Back to the direction I meant for that paragraph to go in.  The same social pressure exists today, but in reverse.  We women are told that we should desire careers and lives outside of our homes.  And here’s my argument:  We should be allowed to desire whatever we want.  I’ve spent time at college.  I have interests other than my husband and his interests.  I feel happy and fulfilled catching up on my housework, working on my writing, cooking actual meals instead of depending on that Ginger Kid Wendy for all of my sustenance.  I’m enjoying being a wife and making a home.  I’m chosing to be a homemaker, in a way.  I am applying for work, as per the requirement set forth by the  Department of Labor and Industry, but I’m fully aware that any interview I walk into is doomed by the size of my belly – triple Sneetch at this point.  I don’t expect to be working until after I deliver, and I’m okay with that.  And the hardcore feminists are, I’m sure, looking down their noses at me from their big, you know, executive desks or whatever and either pitying or mocking me.  But I’m doing what I’m doing fully aware that, at least after delivery, I have every option to be doing something else.  I have the Free Will that the fifties housewife didn’t have.  And that makes it okay.

Hmm…but maybe I could trade just a little bit of my Free Will for some of their amphetamines….

6 thoughts on “Wifedom

  1. We are lucky that we have a choice, and you are right, if we choose to stay home people wonder why we aren’t out there working. It seems to have gone the opposite way, now it is frowned upon if you choose to be at home!
    I have just gone back to work (part-time) after years of being an at home mum.
    We are by no means well off and it was a struggle being on one wage, but we didn’t want other people looking after our kids so we made do. I loved being at home and knew it wouldn’t be forever.
    Who cares what others think, do what makes you, and your family, happy!

    • Thanks for the comment! I always like to hear from women who have been at-home-moms and found the experience pleasant and fulfilling. I’m hoping I can make it last until they start all day school, but we’ll have to see how it goes. Then, like you, I’m hoping we can make it work with me doing something part time.

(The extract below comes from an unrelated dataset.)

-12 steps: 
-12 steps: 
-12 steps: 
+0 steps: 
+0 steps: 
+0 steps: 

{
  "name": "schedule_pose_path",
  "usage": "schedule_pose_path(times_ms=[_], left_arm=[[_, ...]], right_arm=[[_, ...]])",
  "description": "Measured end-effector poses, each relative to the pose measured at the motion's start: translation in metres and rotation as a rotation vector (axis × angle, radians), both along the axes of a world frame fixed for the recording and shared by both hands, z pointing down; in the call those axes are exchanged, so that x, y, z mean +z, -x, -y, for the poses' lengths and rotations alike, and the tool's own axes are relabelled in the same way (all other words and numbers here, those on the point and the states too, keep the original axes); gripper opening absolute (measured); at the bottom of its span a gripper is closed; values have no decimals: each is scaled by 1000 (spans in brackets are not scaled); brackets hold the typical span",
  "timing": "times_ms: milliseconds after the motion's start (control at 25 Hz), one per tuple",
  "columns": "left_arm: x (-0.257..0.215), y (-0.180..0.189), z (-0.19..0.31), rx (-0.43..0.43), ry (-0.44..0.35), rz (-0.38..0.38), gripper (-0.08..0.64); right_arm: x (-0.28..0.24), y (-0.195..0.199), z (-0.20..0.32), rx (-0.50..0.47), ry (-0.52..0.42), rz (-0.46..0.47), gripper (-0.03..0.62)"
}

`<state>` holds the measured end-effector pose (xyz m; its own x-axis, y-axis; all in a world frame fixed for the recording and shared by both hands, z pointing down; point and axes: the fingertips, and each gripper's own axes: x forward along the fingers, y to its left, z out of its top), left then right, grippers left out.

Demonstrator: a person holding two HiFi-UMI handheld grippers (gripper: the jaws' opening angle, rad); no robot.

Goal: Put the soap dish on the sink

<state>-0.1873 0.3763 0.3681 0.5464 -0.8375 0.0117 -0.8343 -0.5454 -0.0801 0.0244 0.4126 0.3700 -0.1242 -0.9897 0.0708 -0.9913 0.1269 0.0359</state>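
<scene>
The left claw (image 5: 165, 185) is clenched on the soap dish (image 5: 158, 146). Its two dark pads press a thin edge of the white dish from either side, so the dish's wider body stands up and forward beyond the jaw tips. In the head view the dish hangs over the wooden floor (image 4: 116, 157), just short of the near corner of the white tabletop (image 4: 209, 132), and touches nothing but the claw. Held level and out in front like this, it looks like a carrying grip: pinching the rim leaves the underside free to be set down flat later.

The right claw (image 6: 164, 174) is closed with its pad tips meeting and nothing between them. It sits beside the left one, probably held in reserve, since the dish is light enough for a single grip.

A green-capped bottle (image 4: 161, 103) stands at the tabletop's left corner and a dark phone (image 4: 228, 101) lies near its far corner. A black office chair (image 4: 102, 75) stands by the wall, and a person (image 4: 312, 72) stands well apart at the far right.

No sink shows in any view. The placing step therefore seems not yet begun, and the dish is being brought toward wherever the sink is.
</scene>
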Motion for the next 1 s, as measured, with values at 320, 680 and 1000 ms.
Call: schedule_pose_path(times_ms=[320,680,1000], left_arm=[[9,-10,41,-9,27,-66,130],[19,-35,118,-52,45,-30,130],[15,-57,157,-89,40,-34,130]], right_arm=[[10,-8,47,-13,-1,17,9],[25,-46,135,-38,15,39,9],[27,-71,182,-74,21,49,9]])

      • I always saw it as my new job, to keep everyone happy at home. After all, that was more important to me than a happy boss!

  2. I find talking to my mother about all of this to be very interesting. She went to college during WW II and got a degree in chemistry. There were few to no men around because they were all at war. She must have graduated about the time the war finished, because she had a difficult time finding a job, and when she did she was paid minimum wage for the same job the men were doing for much more money. Her title was something like secretary, even though she was in the lab, doing analytical chemistry. Eventually, she did move up the ranks and got a decent salary. She didn’t marry until her 30s, and then she gave up her job and because a full time mother, but she missed working. If you really wanted to pursue this idea, you should interview some of these older women. I’ll bet you’d be amazed by their stories.

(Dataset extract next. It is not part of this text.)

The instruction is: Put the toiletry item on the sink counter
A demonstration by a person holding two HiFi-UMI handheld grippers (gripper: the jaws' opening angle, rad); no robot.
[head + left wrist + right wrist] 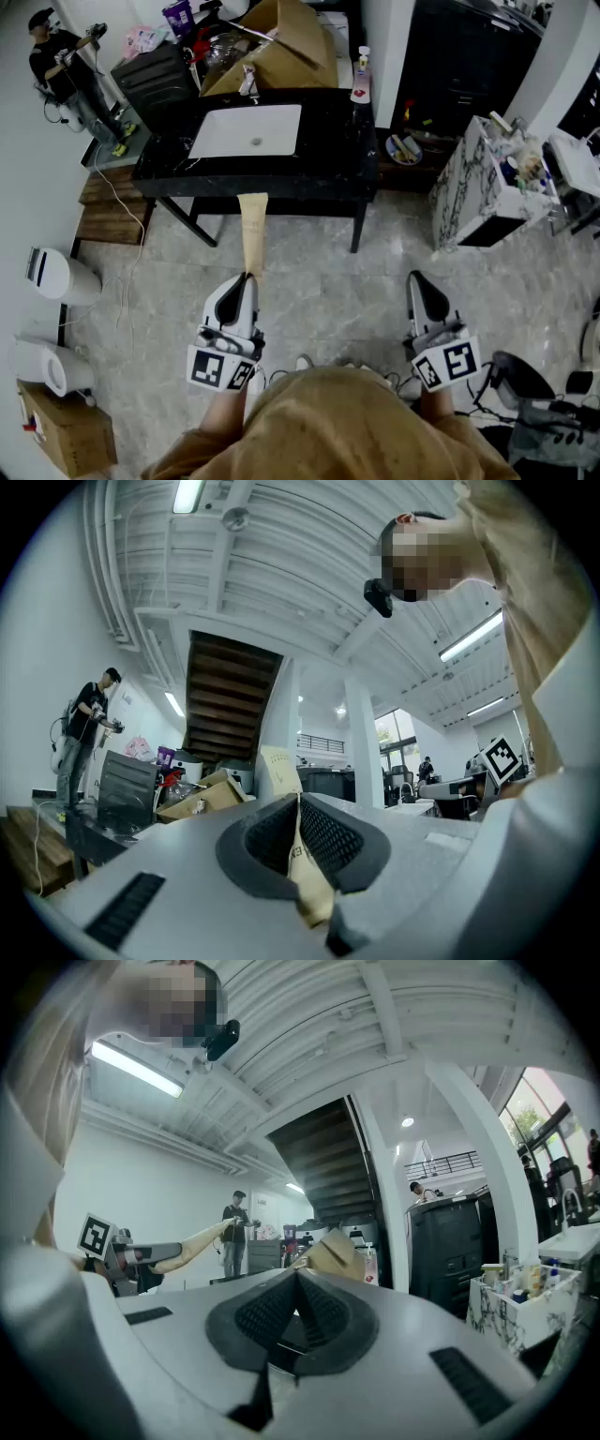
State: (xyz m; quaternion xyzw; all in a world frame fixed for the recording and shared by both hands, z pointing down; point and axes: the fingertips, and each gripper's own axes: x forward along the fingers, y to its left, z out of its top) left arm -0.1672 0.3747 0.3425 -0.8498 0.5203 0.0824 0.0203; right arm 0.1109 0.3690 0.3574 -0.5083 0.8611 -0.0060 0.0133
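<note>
A long beige toiletry tube (252, 232) sticks forward out of my left gripper (247, 275), whose jaws are shut on its lower end. In the left gripper view the tube (281, 772) runs up between the ribbed pads (323, 836). Its far end hangs over the front edge of the black sink counter (337, 141) with a white basin (246, 130). My right gripper (415, 277) is level with the left, over the floor, shut with nothing in it; its pads (319, 1316) meet. From the right gripper view the tube (192, 1244) shows at the left.
A soap bottle (361, 75) and a faucet (248, 82) stand on the counter, with a cardboard box (286, 42) behind. A marble-patterned cart (483, 183) stands at the right, a white bin (61, 277) at the left. A person (66, 70) stands far left.
</note>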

    • I’ve thought a lot about this. I keep mulling the idea over and, if I ever do decide to pursue it I’d like to do some interviews – I also have an etiquette book from 1952 (gotta love garage sales) that talks about family life and the role of the “Agreeable Housewife.” I think a lot about my grandmother, too, as she was married in the forties. It’s interesting, the women who did continue to work throughout the fifties and the struggles with inequality they faced in terms of pay and treatment. It reminds me of the situation that AfAm men faced returning from Vietnam – they’d stepped up to answer a need for the country only to come back from war to face a battle for equality here at home. Interesting. And a little disheartening. Those stories, though, are priceless. I’ve seen a lot of nonfiction anthologies that try to capture them and I love to read them.